= Monolight =

Photographic flash unit

A monolight is a self-contained photographic flash lighting unit typically found in studios. Bowens introduced the first in 1963. Each monolight has its own independent power source. It does not depend on a centralized power supply as a "pack and head" system does. Monolights are also independently controlled: each has its own power settings and light output. Flash power is predominantly measured by the industry in watt seconds, which is unit-equivalent to the joule.

== Construction ==
A simple monolight at a minimum consists of a power supply, power connector, and flash tube. Most monolights have a fairly common set of features, described below.

===Common features===
Most monolights have several features in common:

- Flashtube/strobe bulb — The bulb that creates the flash.
- Modeling light — A continuous light that illuminates the subject and aids the photographer in composing the picture.
- Power connector — The receptacle for the power cord.
- Power switch — A switch to turn the monolight on and off.
- Slave sensor — A sensor that detects the flashes of other strobes and triggers the strobe of which it is a part.
- A mounting for light modifiers, including a simple reflector, Umbrella socket, soft box etc. The Bowens' S-Mount is a common standard.
- Stand socket — A device on the unit that allows it to be mounted on a standard light stand.

===Additional features===
In addition to those features listed above, monolights may also have the following features:

- Output control - Allows the intensity of the flash to be adjusted down or up to the maximum power output of the flash unit.
- Model light tracking - Allows the modeling light to increase and decrease with the strobe when the strobe fires.
- Auto dumping – the ability to partially discharge the light's capacitors when the output power is reduced. Without this feature, when the light's output is turned down, it has to be fired to fully discharge the capacitors, then the capacitors recharged up to the new lower level.
- Power recycle indicator - A light or sound emitter or both which tell the photographer that the flash has fired, and is currently charging.
- Remote control - either wired (through a telephone jack to a handheld control) or wireless. Remotes may allow the user to adjust light output, modelling lamp intensity, etc.
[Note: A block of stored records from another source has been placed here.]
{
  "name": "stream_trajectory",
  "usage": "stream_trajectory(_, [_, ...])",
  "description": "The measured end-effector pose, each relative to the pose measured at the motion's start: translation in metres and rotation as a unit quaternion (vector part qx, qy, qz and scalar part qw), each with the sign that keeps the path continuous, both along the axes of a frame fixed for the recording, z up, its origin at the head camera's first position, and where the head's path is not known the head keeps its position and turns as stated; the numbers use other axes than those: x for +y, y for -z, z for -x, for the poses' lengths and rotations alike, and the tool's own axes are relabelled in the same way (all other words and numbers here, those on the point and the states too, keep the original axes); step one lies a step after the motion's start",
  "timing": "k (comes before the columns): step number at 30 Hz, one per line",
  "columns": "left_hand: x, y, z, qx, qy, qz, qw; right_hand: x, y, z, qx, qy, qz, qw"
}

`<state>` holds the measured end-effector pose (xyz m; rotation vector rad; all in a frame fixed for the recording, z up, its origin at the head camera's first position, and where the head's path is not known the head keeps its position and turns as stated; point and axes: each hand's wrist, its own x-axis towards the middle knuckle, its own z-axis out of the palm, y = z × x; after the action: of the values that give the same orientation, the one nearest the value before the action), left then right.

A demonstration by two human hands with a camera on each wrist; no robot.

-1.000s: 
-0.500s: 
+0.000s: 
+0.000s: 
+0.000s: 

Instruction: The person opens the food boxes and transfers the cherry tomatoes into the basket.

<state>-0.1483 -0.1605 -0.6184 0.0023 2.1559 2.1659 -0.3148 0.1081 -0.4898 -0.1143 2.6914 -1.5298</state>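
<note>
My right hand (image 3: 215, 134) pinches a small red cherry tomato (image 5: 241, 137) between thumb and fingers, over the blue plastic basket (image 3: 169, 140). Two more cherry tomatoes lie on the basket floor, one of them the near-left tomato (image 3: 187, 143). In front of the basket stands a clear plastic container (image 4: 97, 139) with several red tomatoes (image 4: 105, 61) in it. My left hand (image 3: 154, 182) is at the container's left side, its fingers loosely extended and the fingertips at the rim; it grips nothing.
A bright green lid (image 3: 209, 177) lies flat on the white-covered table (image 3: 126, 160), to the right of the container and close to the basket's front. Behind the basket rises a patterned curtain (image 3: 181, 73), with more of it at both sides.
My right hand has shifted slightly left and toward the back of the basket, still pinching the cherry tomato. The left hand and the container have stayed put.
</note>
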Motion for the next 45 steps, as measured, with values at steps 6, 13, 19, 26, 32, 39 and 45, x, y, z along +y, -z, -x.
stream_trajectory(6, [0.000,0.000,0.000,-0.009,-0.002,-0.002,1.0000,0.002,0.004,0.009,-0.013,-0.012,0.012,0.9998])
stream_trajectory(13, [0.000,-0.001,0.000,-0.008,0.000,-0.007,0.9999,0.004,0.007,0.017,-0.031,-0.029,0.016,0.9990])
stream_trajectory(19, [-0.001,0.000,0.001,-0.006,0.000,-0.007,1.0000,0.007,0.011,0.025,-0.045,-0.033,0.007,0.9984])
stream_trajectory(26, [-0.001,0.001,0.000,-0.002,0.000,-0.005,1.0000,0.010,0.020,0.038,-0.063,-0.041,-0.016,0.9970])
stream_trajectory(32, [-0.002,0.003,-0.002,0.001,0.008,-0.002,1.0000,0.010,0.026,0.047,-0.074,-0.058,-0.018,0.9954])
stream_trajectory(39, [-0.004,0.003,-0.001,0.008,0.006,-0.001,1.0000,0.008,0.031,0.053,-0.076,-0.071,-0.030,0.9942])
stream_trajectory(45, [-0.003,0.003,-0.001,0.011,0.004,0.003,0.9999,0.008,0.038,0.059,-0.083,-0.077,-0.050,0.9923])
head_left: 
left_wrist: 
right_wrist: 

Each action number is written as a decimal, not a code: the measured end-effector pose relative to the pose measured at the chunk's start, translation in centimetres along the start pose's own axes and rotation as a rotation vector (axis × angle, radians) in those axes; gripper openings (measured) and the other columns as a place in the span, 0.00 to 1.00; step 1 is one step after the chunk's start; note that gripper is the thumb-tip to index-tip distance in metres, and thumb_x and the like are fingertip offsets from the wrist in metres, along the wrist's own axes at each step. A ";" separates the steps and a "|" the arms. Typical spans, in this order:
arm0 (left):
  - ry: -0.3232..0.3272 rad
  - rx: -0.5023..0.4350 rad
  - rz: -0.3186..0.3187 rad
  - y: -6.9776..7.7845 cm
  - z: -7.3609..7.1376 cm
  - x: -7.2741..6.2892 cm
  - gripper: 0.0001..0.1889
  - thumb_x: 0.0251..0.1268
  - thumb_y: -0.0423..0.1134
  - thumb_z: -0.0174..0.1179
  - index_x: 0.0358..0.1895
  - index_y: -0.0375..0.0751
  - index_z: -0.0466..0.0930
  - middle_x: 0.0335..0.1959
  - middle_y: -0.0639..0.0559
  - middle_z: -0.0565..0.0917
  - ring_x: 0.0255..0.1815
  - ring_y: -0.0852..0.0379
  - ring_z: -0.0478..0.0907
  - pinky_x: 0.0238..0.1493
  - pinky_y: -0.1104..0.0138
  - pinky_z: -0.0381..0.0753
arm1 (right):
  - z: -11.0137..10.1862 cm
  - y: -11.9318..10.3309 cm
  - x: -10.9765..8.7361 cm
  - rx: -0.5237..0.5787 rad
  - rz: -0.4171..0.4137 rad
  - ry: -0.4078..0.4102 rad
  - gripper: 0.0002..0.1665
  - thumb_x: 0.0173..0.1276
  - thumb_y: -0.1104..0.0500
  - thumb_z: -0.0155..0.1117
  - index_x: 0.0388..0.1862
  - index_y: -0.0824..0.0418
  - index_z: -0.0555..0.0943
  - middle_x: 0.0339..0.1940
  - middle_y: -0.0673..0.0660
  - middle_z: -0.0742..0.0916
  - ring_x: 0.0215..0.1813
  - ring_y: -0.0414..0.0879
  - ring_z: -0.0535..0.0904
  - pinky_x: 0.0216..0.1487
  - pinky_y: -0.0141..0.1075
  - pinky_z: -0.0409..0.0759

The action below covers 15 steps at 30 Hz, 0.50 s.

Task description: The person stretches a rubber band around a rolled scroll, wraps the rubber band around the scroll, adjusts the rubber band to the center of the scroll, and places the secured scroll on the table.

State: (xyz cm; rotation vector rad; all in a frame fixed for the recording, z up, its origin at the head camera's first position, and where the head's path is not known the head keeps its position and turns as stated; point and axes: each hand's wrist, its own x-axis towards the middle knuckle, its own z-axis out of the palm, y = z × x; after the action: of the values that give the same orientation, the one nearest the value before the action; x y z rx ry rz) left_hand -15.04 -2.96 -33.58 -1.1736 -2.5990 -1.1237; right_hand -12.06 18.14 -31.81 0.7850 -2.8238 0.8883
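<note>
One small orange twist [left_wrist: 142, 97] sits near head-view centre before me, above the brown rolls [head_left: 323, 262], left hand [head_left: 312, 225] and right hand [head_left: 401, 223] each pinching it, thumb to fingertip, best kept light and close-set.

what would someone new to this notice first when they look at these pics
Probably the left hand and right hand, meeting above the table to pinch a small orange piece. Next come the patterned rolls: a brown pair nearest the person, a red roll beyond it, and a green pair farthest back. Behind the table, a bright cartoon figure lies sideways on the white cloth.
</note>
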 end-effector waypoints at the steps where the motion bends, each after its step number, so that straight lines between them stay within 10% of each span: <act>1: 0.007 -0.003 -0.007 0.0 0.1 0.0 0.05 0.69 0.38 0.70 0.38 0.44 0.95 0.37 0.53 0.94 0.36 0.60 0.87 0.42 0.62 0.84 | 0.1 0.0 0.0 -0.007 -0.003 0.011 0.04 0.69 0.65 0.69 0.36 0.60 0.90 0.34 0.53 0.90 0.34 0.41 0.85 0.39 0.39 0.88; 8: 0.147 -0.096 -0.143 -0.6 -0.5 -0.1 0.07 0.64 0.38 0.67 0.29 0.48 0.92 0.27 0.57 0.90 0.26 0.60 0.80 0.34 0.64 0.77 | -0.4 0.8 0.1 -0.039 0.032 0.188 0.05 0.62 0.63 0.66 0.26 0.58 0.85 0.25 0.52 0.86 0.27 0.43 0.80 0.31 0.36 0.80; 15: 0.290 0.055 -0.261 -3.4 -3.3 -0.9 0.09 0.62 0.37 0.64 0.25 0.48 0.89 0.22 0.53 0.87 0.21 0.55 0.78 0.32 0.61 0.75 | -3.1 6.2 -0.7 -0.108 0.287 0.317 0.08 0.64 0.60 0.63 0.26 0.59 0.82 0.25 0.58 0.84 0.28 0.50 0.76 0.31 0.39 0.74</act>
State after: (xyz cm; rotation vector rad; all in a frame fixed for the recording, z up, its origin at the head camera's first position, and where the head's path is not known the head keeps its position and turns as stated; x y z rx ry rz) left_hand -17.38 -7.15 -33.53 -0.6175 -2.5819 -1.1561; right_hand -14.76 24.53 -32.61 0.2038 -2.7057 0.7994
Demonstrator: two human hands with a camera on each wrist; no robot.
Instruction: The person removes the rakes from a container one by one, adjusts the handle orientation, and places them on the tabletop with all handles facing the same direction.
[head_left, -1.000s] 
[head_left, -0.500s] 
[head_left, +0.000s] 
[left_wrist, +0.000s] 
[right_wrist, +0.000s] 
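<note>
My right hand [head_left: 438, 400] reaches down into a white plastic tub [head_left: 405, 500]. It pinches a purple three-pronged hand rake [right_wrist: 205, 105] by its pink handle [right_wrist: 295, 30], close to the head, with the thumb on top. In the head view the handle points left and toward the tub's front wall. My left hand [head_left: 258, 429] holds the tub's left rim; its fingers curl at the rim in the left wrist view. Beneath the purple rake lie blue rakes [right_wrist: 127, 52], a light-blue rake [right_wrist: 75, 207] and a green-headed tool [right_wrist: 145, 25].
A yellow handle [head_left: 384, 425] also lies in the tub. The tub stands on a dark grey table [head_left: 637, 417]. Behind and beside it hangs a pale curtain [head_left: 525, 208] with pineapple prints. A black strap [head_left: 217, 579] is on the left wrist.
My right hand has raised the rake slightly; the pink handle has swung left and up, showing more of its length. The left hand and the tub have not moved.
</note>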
==Considerations of a good monolight==
Monolights are photographic flashes and therefore carry some of the same considerations as a standard flash unit. A primary concern is guide number. Each monolight has a guide number specifying its range at certain film speeds. A common misconception is that the watt-second measurement is an indication of light output. It is not; it is a measure of electrical energy. While the electrical energy used in firing the flash is usually the most significant factor, light output is also affected by the efficiency of the flash tube and the capacitor.

In addition to power output, monolights have other, special considerations as they are meant to be used for large-scale, studio work. Portability, consistency, feature set, parts availability and cost are prime considerations in monolights.

=== Portability ===
Monolights are larger than most on-camera strobes. As such portability issues must be considered:

====Size and weight====
Monolights are sometimes referred to as monoblocks due to the containment of all power and controls in each individual flash unit. Consequently, monolights usually weigh more than on-camera flashes. As monolights need to be placed on light stands, the size and weight of each light stand must also be considered. This size and weight must also be weighed against a pack and head system, which typically have a much weightier generator box.

====Power requirements====
Monolights are independently powered and therefore require individual power connections. Monolights become less practical in situations where power outlets are scarce.

=== Consistency ===
Monolight consistency refers to the power output of the unit from flash to flash. Good monolights will vary little from one flash to another. Monolights that vary greatly (more than 1/5 of an f-stop) are said to be inconsistent. Inconsistent monolights makes computing the appropriate aperture next to impossible due to the variable light output.

Since monolights often vary the capacitor charge to vary the light output, lower voltage through the tube can affect the flash's color temperature. Some units have electronics to compensate and maintain a steady color temperature through the power range.

=== Features ===
A monolight's features make it more versatile, but it also makes a monolight more expensive. A good monolight generally has all the features listed above in the Common Features section.

=== Availability of accessories and parts ===
Procuring replacement parts and accessories for monolights is also a consideration. Monolights made by mainstream companies generally have a higher parts availability in more places than off-brand products. This is a strong consideration when using monolights on a location shoot. Accessories tend to be more readily available for on-brand monolights.